Sanders, Clinton, and loss aversion
Consider the following categories of Bernie Sanders’ supporters:
A: People who support Sanders without regard to what effect a Sanders candidacy would have on the chances of the GOP candidate winning the general.
B: People who support Sanders at least in part because they believe Sanders would have a better chance of winning the general than HRC.
C: People who support Sanders and who are at least at this point essentially agnostic on the question of whether he would have a better chance of winning the general than HRC.
D: People who support Sanders, but who believe that HRC would have a better chance of winning the general.

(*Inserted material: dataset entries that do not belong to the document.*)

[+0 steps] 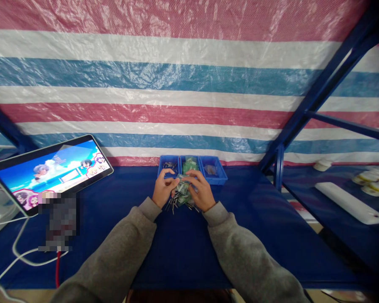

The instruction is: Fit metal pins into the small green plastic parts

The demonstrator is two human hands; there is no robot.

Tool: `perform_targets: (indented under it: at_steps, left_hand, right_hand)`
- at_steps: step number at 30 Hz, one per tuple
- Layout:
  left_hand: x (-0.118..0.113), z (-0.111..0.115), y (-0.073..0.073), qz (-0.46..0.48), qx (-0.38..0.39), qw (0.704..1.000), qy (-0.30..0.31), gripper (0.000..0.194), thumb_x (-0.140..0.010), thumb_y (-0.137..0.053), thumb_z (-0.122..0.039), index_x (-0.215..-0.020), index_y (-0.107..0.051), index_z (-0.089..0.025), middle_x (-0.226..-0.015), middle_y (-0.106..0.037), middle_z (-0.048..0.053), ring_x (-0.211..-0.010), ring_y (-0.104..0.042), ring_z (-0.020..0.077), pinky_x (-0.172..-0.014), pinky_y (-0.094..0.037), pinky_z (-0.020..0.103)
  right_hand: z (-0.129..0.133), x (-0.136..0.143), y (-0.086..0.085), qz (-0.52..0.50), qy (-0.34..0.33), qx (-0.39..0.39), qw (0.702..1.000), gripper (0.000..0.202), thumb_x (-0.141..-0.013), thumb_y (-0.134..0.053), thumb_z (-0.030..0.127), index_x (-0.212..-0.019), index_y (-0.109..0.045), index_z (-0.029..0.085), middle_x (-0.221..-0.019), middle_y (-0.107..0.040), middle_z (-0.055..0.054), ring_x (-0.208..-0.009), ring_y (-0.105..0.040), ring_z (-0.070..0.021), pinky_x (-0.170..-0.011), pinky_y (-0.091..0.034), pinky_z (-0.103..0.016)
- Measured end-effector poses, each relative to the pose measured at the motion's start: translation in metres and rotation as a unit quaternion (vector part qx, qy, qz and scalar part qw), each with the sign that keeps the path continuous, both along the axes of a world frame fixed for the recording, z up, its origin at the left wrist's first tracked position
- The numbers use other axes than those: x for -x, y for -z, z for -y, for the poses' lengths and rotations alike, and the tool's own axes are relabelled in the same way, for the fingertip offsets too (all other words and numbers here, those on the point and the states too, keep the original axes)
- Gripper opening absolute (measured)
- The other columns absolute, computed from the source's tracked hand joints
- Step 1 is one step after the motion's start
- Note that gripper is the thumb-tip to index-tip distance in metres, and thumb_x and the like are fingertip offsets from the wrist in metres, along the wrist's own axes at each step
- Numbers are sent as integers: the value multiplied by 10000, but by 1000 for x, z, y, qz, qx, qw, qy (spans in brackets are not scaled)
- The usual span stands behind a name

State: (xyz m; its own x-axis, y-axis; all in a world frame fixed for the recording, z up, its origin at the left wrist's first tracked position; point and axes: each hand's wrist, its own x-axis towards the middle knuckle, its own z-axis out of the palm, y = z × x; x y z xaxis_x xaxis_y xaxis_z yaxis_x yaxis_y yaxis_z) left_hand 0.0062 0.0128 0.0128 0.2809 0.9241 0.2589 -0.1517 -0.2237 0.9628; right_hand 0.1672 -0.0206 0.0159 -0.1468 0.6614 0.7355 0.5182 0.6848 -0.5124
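Note:
My left hand (163, 188) and my right hand (202, 192) meet at the middle of the table, thumbs and fingers pinched on a small clear plastic bag (182, 179). What is inside the bag is too small to make out. Under and between my hands lies a pile of greenish plastic bags (185, 198) and dark thin screw-like pieces (173, 203), partly hidden by my fingers. Just behind stand three joined blue bins (219, 182). Metal screw-like pieces (169, 165) fill the left bin, green bags (190, 163) the middle one, and a small clear packet (211, 170) lies in the right one.
On the left, a tablet (61, 193) with a lit screen leans at an angle, near white cables (19, 248) and a red cable (57, 269). A blue metal frame (279, 143) rises at right. Beyond it are a white long box (350, 202) and white-yellow rolls (374, 181).

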Motion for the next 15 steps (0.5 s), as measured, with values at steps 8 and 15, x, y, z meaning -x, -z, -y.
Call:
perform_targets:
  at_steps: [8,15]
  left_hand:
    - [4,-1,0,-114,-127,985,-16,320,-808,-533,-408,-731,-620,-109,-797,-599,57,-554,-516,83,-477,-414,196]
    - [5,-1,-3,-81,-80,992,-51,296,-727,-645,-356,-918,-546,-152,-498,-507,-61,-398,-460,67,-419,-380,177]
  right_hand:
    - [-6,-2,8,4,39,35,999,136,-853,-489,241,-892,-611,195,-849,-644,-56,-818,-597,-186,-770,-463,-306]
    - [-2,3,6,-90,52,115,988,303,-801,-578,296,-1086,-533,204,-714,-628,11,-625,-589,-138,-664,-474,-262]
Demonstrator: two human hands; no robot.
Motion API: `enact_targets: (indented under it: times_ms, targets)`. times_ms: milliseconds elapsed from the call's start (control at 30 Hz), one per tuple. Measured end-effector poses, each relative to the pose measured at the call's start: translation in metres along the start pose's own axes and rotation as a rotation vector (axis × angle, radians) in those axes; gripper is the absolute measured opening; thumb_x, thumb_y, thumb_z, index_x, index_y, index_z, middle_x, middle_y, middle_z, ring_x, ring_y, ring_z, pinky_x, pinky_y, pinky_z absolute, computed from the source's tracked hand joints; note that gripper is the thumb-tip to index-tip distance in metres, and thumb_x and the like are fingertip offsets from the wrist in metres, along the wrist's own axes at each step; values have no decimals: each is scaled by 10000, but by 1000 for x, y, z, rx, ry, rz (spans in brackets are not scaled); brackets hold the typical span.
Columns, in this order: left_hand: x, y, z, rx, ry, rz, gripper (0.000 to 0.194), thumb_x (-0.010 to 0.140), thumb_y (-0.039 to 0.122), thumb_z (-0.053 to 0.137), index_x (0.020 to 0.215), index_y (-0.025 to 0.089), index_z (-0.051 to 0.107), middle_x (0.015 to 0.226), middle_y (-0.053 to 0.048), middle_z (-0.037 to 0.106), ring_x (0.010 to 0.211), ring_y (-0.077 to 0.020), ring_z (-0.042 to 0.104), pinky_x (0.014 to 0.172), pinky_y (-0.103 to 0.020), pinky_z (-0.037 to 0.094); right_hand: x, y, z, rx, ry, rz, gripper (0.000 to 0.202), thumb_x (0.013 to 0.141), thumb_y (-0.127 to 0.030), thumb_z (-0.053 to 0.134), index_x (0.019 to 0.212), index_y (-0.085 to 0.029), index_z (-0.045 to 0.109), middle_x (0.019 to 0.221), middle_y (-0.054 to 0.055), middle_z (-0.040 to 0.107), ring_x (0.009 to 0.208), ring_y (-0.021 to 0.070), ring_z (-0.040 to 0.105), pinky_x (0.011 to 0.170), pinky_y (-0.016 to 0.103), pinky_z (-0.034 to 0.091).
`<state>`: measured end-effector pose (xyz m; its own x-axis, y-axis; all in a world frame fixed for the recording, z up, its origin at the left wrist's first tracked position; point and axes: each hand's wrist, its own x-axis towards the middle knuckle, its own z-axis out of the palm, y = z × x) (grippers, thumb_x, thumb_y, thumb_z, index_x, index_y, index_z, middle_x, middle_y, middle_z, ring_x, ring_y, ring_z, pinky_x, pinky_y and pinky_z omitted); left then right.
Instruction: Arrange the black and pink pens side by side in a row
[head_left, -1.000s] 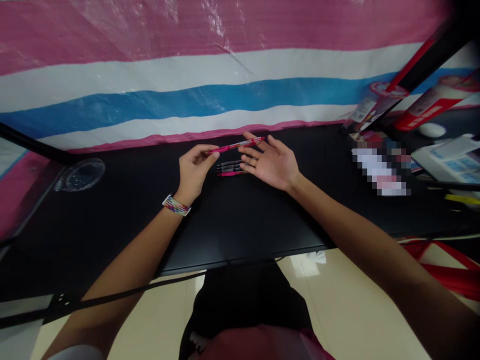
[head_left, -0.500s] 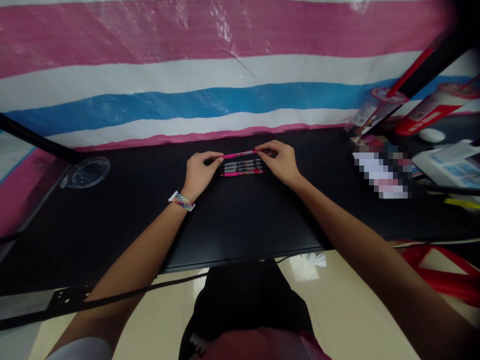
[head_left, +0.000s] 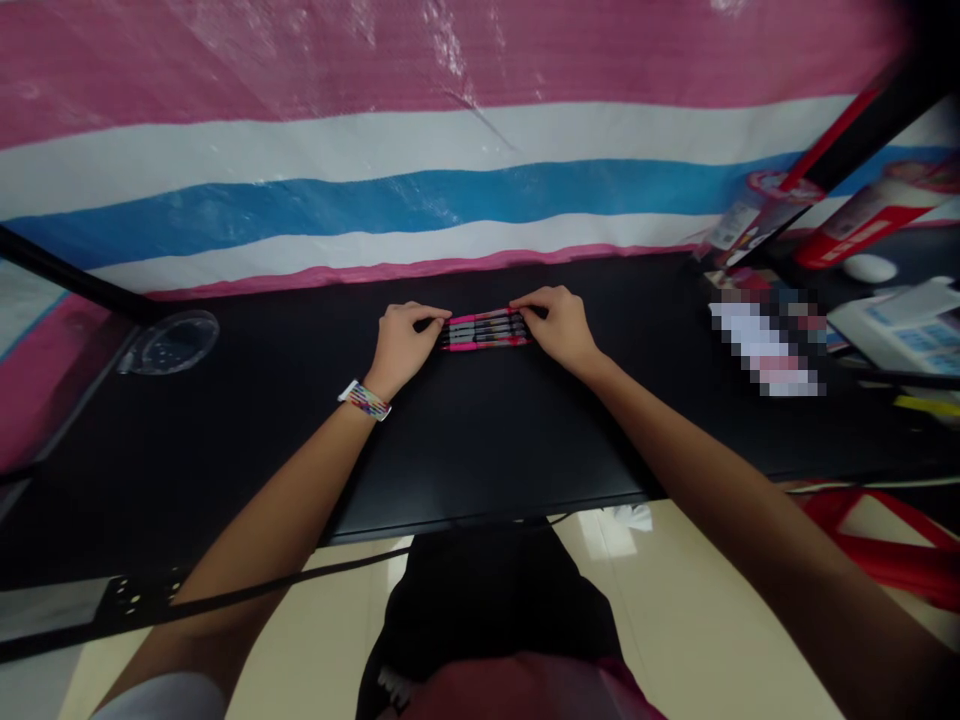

People in this group have a preference for Sanders over HRC that is strong enough to cancel out the cost incurred by HRC’s better chance of winning the general.
E: People who support Sanders only in the sense that they are supporting him in order to help push HRC left, but who don’t actually want him to win the nomination, largely if not wholly because their risk tolerance for a GOP candidate winning the general if Sanders is nominated isn’t great enough to take the risk involved in nominating Sanders.
I suspect that a large portion of Sanders’ support comes from people in the last two categories. What will the effect be on people in these latter groups on the growing realization that Sanders could actually defeat HRC? In other words, how much increased risk of a GOP victory are Sanders supporters who believe, reasonably enough, that HRC would have a better chance in the general willing to run?
This is the kind of question that can only be answered, individually and collectively, when it starts to get real, as opposed to remaining an abstraction, which it seemed to be when Sanders’ candidacy appeared to be an extreme long shot.
A key factor here is loss aversion: most people hate losing about twice as much as they like winning. This is something that one would expect will begin to hurt Sanders’ support among people in groups D and E, as his chances of winning the nomination start to become real as opposed to merely hypothetical.